Неужели здесь когда-нибудь было так тихо? Нет, такой тишины он не помнит. В кухне пел на плите чайник. Славные старые «свадебные» часы на стене ровно тикали: тик-так, тик-так; тяжелый маятник не торопясь раскачивался: туда-сюда, туда-сюда; словно безостановочно качал головой, возмущаясь новыми временами и приговаривая: нет-нет, нет-нет!
И внизу, на улице, тоже тихо. Лишь изредка прогрохочет фургон — и тогда весь дом, до пятого этажа, где живут Хардекопфы, вздрогнет. В послеобеденные часы комната бывала залита мягким сентябрьским солнцем, и Иоганн любил сидеть у окна с горшками герани на подоконнике, подставляя руки под солнечные лучи, проникавшие сквозь сетку занавесей. Он следил за облаками, как плывут они, как меняют очертания. Так сидел он, погруженный в свои смутные думы.
Эти минуты были блаженными. Но бывали и другие, когда, например, приходил врач. Хардекопф не выносил шумного циничного доктора больничной кассы. Всякий раз, входя в комнату, доктор, казалось, был крайне удивлен тем, что пациент его еще жив. Он вечно говорил о смерти и умирании.

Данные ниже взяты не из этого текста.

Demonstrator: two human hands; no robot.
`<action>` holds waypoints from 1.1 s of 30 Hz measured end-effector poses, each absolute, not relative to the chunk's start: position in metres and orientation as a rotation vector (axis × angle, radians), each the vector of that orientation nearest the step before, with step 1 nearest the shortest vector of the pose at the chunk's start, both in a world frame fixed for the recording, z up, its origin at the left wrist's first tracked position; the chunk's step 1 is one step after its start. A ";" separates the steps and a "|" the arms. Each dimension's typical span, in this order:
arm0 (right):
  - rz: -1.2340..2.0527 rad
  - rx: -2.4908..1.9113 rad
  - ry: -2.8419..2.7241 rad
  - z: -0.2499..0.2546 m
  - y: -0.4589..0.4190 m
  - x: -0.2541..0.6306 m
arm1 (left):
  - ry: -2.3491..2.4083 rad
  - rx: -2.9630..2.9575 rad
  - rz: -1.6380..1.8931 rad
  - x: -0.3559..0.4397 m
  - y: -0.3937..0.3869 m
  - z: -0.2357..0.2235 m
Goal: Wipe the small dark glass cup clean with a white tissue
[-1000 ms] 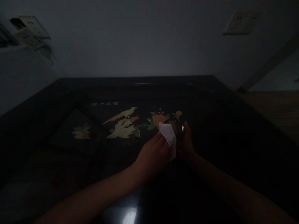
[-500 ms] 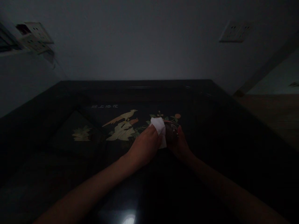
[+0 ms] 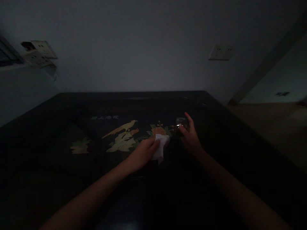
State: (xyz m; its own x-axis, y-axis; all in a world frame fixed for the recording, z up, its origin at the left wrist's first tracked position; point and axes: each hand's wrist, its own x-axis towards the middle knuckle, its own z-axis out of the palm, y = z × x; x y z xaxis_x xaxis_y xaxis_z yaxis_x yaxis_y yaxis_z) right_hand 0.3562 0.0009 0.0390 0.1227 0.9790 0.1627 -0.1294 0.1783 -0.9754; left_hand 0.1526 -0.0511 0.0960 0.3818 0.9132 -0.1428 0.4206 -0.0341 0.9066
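Note:
My left hand (image 3: 144, 151) is closed around a white tissue (image 3: 160, 145), which hangs down past the fingers. To its right, my right hand (image 3: 190, 135) grips a clear, shiny glass (image 3: 180, 123) with the fingers along its right side and the thumb across its front. The tissue and the glass are apart. Both hands are over a dark glossy tabletop (image 3: 153, 188) decorated with a bird picture (image 3: 122, 135) and flowers. Dim light hides the glass's lower part and whether it rests on the table.
A pale wall (image 3: 134, 48) rises behind the table's far edge. Wall sockets (image 3: 220, 52) are at right, with more sockets (image 3: 39, 54) and a plugged-in strip at left. Wooden floor (image 3: 268, 121) shows beyond the table's right side.
The tissue and the glass, close together before, have separated. My right hand has moved the glass up and right; my left hand has drawn slightly left and down. The camera view has shifted.

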 end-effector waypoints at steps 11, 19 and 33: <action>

— Нет, вы, видно, умирать не собираетесь, драгоценнейший! В наше время умирают только двадцатилетние, а старики спокойно старятся.
Хардекопф сам о смерти не заговаривал и даже упорно утверждал, что чувствует себя лучше, Но доктор Гольдшмидт, высокий, грузный, расплывшийся мужчина с полным, всегда лоснящимся лицом и искусно подстриженной крохотной бородкой, говорил своему пациенту, задумчиво потирая щеку и подбородок:
— У вас, Хардекопф, богатырское здоровье; смерть вас боится! Честное слово, курносая удирает от вас. Впрочем, никому от нее не уйти, будь она трижды проклята!
Диета и пилюли — этим исчерпывалась вся премудрость врача, у которого не сходило с языка слово «смерть». Хардекопф всегда вздыхал с облегчением, когда доктор напяливал на голову свою черную помятую шляпу и закрывал за собой дверь.
Нельзя сказать, чтобы Хардекопф боялся смерти. Вовсе нет! Его лишь раздражала назойливая болтовня доктора, который открыто высказывал недовольство излишней проволочкой. Он, Хардекопф, никогда не боялся смерти, — что ж ему бояться ее теперь, на старости лет! Всякий раз, когда Густав Штюрк, бывало, заговаривал с ним о смерти, он переводил разговор на более веселую тему. Жизнь и смерть были для него единством. Одно не существует без другого. В этом становлении и угасании, угасании и становлении, в том, что человек продолжает жить в потомках, Хардекопф всегда видел великую тайну жизни. Но каковы потомки? Мог ли он быть доволен ими? Стоило ему подумать о детях, и его охватывал страх — страх перед смертью. Пока в его жизни было содержание, смысл, смерть не страшила его; теперь же, когда жизнь его была опустошена, когда надежды рухнули, рухнул и его душевный покой вместе с твердой верой в лучшую жизнь для тех, кто придет после тебя. И поэтому смерть являлась ему теперь как обвинитель и палач.